Osteoporosis is a big deal for women. But there’s more involved in keeping your bones strong and healthy than just eating plenty of calcium. Weight-bearing activity (exercise on your feet that works your bones and muscles against gravity) is crucial to building and maintaining optimal bone mass.
Bone density refers to your reserve of stored calcium. This is what determines the strength and health of your bones.
Bones are living tissue and need to be used to be strengthened.
The best time to start doing weight-bearing activities is during the teen and early adult years when bones are still growing. But it’s never too late to start!
The more bone density you have, the less negative impact there will be after menopause, when bone density begins to thin out with the loss of estrogen.

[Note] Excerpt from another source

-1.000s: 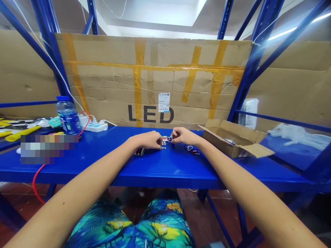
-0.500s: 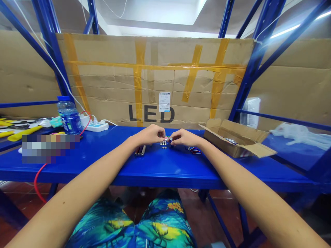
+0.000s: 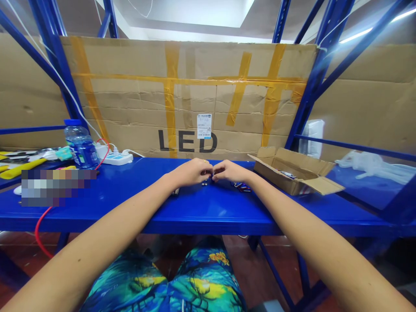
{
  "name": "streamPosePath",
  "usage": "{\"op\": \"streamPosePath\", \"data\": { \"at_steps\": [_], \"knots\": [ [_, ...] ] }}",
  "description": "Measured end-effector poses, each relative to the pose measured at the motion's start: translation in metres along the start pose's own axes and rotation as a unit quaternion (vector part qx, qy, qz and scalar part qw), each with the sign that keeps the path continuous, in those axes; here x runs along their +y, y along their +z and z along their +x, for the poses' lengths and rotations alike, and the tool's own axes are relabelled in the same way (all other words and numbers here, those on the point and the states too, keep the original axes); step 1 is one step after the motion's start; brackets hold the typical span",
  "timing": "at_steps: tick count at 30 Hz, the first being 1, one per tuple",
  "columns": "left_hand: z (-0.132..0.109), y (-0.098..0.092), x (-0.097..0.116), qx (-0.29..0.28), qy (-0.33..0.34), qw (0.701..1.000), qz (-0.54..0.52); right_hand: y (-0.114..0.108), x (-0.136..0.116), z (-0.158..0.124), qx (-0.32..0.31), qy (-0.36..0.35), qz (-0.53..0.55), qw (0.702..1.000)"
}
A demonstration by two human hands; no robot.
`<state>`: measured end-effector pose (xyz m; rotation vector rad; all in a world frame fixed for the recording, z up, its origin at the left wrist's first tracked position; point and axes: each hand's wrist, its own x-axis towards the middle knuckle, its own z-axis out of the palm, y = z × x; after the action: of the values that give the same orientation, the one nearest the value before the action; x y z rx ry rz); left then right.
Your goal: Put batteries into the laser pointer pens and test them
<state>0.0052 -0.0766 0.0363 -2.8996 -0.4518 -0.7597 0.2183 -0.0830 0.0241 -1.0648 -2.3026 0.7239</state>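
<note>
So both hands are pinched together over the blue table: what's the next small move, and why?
Probably squeeze the small piece together between the fingertips. The left hand and right hand meet tip to tip around it, just above the table; it is too small to identify. Loose metal bits lie right beneath, so the joining looks unfinished.

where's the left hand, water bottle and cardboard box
left hand (image 3: 191, 172), head view, back of hand
water bottle (image 3: 82, 151), head view, blue label
cardboard box (image 3: 279, 180), head view, front wall
</note>
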Motion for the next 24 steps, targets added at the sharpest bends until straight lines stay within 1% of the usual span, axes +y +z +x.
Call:
{"op": "streamPosePath", "data": {
  "at_steps": [3,4,8,9,11,16,20,24],
  "knots": [
    [-0.003,-0.008,0.001,-0.014,-0.044,0.999,0.005,-0.004,0.003,0.0,0.013,-0.01,-0.041,0.999],
    [-0.004,-0.01,0.001,-0.034,-0.064,0.997,0.005,-0.005,0.004,0.0,0.014,-0.012,-0.052,0.998],
    [-0.009,-0.015,0.004,-0.158,-0.125,0.979,0.019,-0.007,0.006,-0.001,-0.006,-0.018,-0.081,0.997],
    [-0.009,-0.015,0.006,-0.178,-0.134,0.974,0.028,-0.007,0.006,-0.001,-0.009,-0.017,-0.084,0.996],
    [-0.008,-0.014,0.011,-0.202,-0.151,0.967,0.047,-0.007,0.005,-0.001,-0.014,-0.014,-0.087,0.996],
    [-0.004,-0.012,0.019,-0.217,-0.169,0.959,0.073,-0.006,0.002,-0.001,-0.017,-0.012,-0.092,0.996],
    [-0.003,-0.01,0.017,-0.21,-0.17,0.961,0.056,-0.006,0.0,-0.001,-0.02,-0.01,-0.1,0.995],
    [-0.004,-0.009,0.014,-0.225,-0.177,0.957,0.036,-0.005,0.0,0.0,-0.018,-0.004,-0.108,0.994]
  ]
}}
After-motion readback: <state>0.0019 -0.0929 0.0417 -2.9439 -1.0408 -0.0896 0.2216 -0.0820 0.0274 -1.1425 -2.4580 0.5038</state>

Higher bone density means stronger bones that are less susceptible to fracture or breakage.
So ladies, listen up: here are some activities you can incorporate into your lives to build up bone mass and stay strong.
- For starters, lift things! No need to go overboard, but carry your groceries to the car and don’t be shy about picking up boxes. Just make sure you protect your back and do it safely.
- Jogging is good for building bone, and so is walking uphill, but a regular walk around the block won’t do much for you.
- Vigorous gardening and housecleaning—move a lot, stretch and lift heavy things!
- Skip the elevator and climb stairs instead.
- On your walks and hikes, wear a backpack. Fill it with water bottles and other things to add some weight, as this helps build bone.
- Weightlifting is very good for your bones. There are weightlifting techniques that help build lean muscle mass, and plenty of bone while you’re at it.
- For more active types, try jumping rope, team sports (basketball, hockey, soccer), and high impact aerobics.